O ano era 1974. Eu tinha acabado de fazer meus 18 anos e estava ali para fazer o exame prático para tirar a carteira de motorista.
Era um horror. Uma fila de carros esperando, e eu olhava pelo retrovisor o examinador caminhando na minha direção. O coração parecia uma bate estacas, a respiração ofegante, eu suava como louco. Minha mãe tinha me dado um crucifixo de prata para eu usar na hora do exame.
O carro que eu usaria no exame seria o mesmo no qual aprendi a dirigir: um “dodginho” do instrutor, bem baleado.
Chegou o examinador.

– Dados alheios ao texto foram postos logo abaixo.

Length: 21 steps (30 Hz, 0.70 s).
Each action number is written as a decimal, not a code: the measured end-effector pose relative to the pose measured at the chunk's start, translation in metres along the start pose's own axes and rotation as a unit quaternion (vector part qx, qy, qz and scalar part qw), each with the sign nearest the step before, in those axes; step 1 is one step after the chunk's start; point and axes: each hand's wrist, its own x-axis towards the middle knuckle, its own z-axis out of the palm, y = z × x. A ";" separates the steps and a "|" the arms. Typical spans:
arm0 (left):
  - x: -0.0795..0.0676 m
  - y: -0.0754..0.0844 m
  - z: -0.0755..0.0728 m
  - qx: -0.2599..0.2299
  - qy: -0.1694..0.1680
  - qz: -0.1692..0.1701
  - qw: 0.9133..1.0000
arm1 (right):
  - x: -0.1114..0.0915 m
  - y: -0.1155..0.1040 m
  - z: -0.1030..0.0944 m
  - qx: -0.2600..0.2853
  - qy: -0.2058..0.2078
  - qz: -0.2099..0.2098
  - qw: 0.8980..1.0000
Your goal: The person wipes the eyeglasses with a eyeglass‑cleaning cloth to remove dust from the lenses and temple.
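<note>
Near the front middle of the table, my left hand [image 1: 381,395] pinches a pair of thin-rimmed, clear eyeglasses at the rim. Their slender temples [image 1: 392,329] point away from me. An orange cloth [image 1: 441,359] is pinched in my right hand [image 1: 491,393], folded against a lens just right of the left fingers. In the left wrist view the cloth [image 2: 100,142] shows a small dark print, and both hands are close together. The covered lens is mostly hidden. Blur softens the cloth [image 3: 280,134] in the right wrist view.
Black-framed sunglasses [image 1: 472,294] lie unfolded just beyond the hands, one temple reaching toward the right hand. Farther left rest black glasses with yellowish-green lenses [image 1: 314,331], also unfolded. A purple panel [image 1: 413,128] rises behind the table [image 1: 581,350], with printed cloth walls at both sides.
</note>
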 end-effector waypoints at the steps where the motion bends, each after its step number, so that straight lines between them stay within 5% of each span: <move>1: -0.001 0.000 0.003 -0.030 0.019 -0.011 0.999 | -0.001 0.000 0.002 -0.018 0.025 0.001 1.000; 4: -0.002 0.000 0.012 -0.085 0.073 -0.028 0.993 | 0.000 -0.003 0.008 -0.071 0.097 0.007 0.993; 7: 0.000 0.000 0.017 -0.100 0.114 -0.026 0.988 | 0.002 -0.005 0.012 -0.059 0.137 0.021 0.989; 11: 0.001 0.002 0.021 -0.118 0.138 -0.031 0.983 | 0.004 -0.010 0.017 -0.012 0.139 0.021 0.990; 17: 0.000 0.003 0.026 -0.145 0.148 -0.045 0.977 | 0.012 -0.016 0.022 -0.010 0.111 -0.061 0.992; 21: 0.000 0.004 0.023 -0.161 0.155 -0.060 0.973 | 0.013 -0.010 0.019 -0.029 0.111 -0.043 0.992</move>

Sentou ao meu lado e mandou que saíssemos. No seu colo uma prancheta aonde ia tomando notas. Segui pela Avenida Nações Unidas, de Bauru.
Fiz uma volta e, quando estou acelerando, ele me surpreende com uma ordem: “Vire à direita”. Era uma curva fechada, numa lombada. Eu já estava em cima da curva, tive que fazê-la de forma um tanto quanto rápida.
E no meio da curva minha porta abriu.
“Virge Maria!” Gritou o examinador.
Instintivamente, enquanto eu fazia a curva com a mão direita, puxei a porta com a esquerda e a fechei. Parei o carro uns metros adiante e dei com o ombro na porta, que abriu de novo. Fechei novamente. Dei com o ombro e ela abriu outra vez.
– Pode voltar, que esse carro não tem condições de continuar.
Voltei decepcionado. Eu sabia que teria que esperar algum tempo para fazer novo exame e o que me incomodava era ter que passar por toda aquela ansiedade pré-exame outra vez.
Estacionei o carro no local indicado e fiquei esperando que o instrutor fosse falar com seus colegas. Que agonia!
“Olha, esse carro não tem mesmo condições” disse com a voz grave o examinador. “Mas pelo que você fez ali na curva, vou te aprovar”.
Não pude acreditar. Não fiz nem um quarto do exame, não fiz baliza, não fiz rampa, nada…O que me fez segurar a porta com uma mão e fazer a curva com a outra, impressionando o examinador, foi meu instinto. Pura, puríssima emoção. A habilidade que eu tinha era a de um estudante de auto-escola…
E foi assim que tirei minha carteira de motorista.
O crucifixo, que era prata, estava preto…
A lição que aprendi naquele dia, aos 18 anos, apliquei para toda a vida: nos momentos decisivos, sempre uso a lógica, o julgamento crítico e as habilidades que desenvolvi nos treinamentos.
Mas a decisão final, quem toma é a emoção.